» **ASSIGNMENT**
When the line with "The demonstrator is" is reached, include it and stop; before that, copy each line of the listing exactly from the first.

» **STUDY MATERIAL**
····················

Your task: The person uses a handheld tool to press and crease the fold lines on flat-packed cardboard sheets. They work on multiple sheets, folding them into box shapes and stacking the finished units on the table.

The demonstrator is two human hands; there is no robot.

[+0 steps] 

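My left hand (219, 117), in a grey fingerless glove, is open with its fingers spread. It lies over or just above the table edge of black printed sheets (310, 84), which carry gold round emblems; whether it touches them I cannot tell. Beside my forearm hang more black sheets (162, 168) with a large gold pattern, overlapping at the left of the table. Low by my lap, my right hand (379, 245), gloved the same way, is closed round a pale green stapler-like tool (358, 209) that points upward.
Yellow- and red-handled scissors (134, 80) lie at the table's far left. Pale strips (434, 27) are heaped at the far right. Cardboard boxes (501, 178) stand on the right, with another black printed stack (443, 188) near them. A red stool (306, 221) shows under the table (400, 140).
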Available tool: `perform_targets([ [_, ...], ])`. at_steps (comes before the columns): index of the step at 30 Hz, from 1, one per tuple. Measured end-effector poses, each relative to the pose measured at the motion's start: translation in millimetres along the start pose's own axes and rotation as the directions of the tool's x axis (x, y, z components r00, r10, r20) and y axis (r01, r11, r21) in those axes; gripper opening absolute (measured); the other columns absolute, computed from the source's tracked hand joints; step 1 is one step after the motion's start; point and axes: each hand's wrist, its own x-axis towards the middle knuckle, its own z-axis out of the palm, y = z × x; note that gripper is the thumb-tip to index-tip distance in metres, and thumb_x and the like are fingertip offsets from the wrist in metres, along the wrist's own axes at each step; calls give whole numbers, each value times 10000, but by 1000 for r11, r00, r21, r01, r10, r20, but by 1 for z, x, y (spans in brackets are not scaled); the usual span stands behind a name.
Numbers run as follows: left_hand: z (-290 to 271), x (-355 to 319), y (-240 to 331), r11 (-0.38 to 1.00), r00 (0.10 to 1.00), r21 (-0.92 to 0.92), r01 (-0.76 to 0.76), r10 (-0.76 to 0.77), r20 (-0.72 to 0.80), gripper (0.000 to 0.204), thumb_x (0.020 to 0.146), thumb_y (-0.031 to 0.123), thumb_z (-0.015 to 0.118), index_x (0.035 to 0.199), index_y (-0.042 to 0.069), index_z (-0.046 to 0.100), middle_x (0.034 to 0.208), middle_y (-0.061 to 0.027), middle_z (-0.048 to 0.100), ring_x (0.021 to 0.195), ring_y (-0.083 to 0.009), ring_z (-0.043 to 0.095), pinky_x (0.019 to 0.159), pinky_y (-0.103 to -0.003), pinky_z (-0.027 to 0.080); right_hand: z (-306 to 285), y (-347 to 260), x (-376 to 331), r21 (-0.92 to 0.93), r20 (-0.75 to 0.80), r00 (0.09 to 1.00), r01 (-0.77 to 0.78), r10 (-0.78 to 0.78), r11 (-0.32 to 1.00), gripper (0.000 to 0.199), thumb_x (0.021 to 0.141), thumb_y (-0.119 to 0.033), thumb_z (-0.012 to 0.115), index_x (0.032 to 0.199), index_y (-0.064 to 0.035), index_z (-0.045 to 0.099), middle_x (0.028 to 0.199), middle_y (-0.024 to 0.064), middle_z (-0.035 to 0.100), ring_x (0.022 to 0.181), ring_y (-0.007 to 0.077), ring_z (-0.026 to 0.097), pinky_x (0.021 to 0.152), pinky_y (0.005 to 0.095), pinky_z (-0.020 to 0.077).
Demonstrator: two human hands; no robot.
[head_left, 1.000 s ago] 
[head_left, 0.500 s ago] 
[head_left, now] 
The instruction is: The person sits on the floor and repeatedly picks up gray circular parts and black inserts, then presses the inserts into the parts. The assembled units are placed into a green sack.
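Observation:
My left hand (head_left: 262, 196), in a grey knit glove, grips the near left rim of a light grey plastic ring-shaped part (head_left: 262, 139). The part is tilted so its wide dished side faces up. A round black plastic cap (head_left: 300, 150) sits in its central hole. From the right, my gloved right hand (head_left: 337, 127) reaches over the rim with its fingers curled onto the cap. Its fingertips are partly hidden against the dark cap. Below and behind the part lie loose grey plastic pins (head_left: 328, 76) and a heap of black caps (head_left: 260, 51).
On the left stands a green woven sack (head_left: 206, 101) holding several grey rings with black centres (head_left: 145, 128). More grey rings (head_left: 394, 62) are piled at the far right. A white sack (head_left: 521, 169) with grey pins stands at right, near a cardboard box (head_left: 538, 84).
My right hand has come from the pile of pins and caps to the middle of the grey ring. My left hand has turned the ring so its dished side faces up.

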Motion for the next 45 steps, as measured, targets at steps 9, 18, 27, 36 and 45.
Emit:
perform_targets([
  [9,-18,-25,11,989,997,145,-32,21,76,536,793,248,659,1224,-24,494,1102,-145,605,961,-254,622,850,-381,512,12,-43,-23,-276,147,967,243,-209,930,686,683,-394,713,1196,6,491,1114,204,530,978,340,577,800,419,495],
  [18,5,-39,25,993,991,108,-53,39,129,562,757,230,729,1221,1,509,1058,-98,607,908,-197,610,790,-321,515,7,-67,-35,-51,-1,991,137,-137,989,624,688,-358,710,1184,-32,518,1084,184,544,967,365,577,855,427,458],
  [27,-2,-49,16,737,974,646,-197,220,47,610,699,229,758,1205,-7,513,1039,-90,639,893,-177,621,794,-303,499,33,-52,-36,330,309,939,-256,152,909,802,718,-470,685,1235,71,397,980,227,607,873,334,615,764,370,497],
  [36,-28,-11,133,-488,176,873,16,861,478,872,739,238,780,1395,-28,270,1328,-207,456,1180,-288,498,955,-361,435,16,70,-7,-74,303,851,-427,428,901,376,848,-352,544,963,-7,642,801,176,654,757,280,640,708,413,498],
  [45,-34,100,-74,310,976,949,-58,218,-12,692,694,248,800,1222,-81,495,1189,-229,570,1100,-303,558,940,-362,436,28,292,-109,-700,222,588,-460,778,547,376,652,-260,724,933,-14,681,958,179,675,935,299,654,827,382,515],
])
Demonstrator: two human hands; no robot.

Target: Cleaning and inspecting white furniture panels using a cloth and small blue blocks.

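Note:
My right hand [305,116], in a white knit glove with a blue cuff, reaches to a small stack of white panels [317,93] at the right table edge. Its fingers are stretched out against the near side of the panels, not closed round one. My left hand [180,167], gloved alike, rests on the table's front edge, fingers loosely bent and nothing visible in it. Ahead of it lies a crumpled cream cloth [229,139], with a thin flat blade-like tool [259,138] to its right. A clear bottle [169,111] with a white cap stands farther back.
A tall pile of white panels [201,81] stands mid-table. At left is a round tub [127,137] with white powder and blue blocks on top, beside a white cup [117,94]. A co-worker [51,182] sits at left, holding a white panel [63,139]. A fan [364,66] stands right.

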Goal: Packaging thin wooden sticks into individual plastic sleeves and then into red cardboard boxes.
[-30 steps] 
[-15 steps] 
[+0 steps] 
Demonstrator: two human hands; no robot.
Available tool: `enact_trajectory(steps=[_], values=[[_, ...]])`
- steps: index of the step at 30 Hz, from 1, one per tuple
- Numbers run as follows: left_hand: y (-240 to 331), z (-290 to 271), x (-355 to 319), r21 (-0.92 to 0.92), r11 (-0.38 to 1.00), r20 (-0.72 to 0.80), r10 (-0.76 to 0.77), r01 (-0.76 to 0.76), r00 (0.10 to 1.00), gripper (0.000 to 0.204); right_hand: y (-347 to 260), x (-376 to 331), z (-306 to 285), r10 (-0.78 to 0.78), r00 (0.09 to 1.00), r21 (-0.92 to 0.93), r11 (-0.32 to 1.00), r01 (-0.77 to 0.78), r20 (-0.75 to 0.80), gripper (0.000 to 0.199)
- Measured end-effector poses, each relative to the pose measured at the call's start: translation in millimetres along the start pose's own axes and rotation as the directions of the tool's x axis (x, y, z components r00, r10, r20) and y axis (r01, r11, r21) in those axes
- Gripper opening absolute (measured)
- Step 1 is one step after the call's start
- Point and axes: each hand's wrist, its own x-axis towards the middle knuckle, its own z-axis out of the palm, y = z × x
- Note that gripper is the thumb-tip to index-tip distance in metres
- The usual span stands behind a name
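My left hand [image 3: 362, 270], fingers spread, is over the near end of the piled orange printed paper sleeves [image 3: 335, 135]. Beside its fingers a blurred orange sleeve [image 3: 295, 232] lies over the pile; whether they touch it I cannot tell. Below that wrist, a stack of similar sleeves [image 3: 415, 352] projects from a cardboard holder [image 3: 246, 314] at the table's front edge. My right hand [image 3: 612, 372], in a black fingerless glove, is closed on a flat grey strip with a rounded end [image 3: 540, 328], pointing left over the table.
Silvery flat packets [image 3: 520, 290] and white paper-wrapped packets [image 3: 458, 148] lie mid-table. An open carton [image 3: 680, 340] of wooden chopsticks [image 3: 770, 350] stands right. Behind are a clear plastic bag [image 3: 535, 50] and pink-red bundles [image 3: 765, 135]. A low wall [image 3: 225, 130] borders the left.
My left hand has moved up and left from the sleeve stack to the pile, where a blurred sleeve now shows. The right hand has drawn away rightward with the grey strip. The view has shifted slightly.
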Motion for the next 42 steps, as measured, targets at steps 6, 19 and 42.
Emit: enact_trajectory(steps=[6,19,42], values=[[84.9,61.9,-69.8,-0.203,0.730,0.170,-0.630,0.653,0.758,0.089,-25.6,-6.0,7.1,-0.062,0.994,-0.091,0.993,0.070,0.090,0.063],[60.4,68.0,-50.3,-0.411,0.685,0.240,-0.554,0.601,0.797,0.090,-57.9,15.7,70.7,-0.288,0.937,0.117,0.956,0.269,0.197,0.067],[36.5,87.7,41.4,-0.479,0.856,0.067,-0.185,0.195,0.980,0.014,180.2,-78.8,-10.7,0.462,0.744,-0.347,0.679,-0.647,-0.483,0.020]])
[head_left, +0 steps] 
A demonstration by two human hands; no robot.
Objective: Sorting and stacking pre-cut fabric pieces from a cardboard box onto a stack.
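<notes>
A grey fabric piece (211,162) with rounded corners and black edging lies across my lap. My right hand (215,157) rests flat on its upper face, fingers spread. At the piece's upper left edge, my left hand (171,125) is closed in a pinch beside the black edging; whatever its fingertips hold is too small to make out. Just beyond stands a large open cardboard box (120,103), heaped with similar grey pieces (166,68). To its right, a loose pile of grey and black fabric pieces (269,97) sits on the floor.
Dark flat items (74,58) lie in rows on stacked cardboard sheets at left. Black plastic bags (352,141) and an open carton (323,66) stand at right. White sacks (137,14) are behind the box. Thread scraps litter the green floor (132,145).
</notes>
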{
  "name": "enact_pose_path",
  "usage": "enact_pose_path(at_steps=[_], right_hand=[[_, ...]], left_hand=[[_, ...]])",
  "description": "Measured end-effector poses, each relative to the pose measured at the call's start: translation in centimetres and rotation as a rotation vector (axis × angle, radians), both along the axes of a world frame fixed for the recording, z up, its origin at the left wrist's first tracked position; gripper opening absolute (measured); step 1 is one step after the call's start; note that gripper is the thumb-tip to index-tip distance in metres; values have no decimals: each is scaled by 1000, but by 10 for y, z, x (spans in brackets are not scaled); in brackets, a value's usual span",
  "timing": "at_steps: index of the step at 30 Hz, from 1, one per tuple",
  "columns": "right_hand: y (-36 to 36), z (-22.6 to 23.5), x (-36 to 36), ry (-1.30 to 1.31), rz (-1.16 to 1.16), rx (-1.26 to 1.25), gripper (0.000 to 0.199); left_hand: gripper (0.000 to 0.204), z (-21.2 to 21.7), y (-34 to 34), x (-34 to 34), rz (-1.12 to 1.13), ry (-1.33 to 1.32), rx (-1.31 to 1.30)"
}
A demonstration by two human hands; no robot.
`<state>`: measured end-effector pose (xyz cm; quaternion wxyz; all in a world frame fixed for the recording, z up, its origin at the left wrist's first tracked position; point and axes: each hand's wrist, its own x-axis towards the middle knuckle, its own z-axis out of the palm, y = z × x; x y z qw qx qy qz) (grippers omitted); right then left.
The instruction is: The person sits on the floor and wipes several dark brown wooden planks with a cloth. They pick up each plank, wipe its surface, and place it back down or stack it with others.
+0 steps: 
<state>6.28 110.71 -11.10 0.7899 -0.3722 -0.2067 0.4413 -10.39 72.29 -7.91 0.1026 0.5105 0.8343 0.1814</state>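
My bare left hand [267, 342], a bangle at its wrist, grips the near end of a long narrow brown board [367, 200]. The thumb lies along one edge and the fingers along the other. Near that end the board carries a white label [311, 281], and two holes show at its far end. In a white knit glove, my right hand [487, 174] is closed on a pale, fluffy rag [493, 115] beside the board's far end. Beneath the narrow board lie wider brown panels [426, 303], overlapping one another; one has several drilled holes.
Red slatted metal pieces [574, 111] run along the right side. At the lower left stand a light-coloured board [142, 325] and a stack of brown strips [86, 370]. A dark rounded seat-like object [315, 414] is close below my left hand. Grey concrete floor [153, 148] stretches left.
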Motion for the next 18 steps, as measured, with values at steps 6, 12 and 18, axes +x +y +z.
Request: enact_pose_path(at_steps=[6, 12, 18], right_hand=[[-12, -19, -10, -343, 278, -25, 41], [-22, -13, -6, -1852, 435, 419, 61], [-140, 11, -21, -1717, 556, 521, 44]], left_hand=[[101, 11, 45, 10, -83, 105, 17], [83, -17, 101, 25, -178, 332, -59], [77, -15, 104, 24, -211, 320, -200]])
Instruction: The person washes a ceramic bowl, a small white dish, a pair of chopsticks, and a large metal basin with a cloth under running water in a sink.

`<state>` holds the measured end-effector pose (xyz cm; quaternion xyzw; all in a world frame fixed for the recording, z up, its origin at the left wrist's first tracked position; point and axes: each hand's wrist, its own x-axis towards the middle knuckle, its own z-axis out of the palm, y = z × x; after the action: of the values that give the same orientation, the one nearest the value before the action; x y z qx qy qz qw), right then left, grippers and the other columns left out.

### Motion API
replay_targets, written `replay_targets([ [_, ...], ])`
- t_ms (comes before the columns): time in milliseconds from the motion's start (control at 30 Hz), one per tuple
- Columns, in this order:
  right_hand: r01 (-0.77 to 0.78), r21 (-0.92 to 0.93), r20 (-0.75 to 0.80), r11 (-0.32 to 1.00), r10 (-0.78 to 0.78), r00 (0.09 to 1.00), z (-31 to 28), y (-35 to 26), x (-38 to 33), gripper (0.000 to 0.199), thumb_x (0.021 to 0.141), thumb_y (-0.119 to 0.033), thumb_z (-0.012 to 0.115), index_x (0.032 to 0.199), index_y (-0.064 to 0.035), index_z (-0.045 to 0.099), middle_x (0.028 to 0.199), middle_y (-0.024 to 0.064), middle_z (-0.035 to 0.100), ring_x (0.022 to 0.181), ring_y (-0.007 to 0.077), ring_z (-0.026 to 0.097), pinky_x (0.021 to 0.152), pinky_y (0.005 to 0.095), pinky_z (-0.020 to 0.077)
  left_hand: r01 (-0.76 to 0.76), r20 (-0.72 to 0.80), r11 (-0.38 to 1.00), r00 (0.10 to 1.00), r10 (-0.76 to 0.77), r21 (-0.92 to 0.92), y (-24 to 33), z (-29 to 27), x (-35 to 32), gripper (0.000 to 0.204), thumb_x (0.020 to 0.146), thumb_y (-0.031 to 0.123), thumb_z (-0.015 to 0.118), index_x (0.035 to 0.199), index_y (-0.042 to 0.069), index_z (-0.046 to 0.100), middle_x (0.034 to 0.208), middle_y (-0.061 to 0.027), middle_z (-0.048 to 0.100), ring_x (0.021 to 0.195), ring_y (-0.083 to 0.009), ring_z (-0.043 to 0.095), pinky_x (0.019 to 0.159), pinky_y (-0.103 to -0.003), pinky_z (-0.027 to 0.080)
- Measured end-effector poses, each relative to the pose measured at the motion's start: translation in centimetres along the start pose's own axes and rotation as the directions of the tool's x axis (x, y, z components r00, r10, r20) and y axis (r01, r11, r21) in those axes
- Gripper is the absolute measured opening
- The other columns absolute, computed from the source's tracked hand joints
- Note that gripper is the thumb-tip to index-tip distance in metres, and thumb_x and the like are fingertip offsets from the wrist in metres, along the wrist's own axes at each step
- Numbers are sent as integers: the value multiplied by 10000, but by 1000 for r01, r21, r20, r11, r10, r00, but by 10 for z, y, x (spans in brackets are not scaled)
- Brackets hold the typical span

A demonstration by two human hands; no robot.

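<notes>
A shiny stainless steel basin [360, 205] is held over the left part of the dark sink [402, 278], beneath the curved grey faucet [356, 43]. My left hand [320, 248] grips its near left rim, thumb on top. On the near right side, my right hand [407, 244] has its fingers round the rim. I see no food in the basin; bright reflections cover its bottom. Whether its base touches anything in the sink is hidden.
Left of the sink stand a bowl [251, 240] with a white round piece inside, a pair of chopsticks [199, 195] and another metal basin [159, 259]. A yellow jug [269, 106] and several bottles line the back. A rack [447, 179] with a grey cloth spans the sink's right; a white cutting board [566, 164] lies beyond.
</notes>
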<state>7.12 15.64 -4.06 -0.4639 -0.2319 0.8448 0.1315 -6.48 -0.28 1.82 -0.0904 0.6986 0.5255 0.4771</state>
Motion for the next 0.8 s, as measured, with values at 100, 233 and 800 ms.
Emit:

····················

» **SOLUTION FOR THIS PROBLEM**
Your task: The person uses a handheld tool to press and crease the fold lines on flat-packed cardboard sheets. They work on multiple sheets, folding them into box shapes and stacking the finished units on the table.

The demonstrator is two human hands; there is no robot.

This exercise is now finished.